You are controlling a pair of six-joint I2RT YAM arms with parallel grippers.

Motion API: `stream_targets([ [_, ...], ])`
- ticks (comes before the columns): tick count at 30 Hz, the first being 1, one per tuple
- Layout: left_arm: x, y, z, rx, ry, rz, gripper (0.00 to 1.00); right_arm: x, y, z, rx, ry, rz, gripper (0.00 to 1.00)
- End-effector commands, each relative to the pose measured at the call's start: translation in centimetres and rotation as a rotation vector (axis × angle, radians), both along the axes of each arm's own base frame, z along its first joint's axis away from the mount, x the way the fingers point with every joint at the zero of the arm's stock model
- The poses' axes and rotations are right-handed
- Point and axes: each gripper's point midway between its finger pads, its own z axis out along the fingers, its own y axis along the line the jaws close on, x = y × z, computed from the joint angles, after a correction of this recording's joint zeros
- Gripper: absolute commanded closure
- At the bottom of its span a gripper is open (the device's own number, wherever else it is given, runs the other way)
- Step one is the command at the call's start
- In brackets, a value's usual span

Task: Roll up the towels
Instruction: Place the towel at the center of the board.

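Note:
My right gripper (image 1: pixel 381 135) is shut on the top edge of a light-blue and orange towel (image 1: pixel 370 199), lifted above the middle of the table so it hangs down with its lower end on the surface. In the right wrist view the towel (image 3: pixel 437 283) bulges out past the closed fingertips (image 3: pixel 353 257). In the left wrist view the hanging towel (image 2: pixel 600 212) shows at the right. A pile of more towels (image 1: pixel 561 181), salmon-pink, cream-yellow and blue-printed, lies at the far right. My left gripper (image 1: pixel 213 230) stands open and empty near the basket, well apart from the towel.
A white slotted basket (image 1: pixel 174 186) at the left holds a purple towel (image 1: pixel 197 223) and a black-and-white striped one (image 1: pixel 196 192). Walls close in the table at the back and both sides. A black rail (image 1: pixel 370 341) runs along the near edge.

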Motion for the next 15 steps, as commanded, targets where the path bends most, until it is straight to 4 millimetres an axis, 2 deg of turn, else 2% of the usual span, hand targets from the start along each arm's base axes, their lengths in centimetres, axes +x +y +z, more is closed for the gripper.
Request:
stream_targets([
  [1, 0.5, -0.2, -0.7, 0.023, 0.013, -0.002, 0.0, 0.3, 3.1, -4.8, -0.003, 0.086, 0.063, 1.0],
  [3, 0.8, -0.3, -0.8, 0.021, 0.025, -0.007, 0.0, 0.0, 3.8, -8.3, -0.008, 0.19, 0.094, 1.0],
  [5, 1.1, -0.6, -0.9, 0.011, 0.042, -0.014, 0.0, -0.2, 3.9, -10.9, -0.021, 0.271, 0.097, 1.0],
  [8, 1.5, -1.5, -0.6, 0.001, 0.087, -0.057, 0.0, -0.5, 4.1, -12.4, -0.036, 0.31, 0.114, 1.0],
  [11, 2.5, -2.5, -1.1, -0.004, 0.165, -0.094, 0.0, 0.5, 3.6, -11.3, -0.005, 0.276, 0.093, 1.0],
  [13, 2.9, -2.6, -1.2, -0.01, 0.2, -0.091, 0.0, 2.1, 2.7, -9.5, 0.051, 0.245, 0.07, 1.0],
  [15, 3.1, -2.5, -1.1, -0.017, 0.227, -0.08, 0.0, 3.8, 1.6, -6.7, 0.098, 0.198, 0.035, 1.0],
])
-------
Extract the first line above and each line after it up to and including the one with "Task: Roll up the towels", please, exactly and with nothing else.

You are controlling a pair of six-joint I2RT YAM arms with parallel grippers.

Motion API: `stream_targets([ [_, ...], ])`
- ticks (comes before the columns): tick count at 30 Hz, the first being 1, one per tuple
- Layout: left_arm: x, y, z, rx, ry, rz, gripper (0.00 to 1.00); right_arm: x, y, z, rx, ry, rz, gripper (0.00 to 1.00)
- End-effector commands, each relative to the pose measured at the call's start: translation in centimetres and rotation as a rotation vector (axis × angle, radians), both along the axes of each arm's own base frame, z along its first joint's axis away from the mount, x the way the fingers point with every joint at the zero of the arm's stock model
- The poses' axes and rotations are right-handed
- Point and axes: each gripper's point midway between its finger pads, its own z axis out along the fingers, its own y axis along the line the jaws close on, x = y × z, computed from the joint angles, after a correction of this recording's joint zeros
- Gripper: absolute commanded closure
- At the bottom of its span a gripper is open (the device's own number, wherever else it is given, runs the other way)
- Step one is the command at the call's start
- In brackets, a value's usual span

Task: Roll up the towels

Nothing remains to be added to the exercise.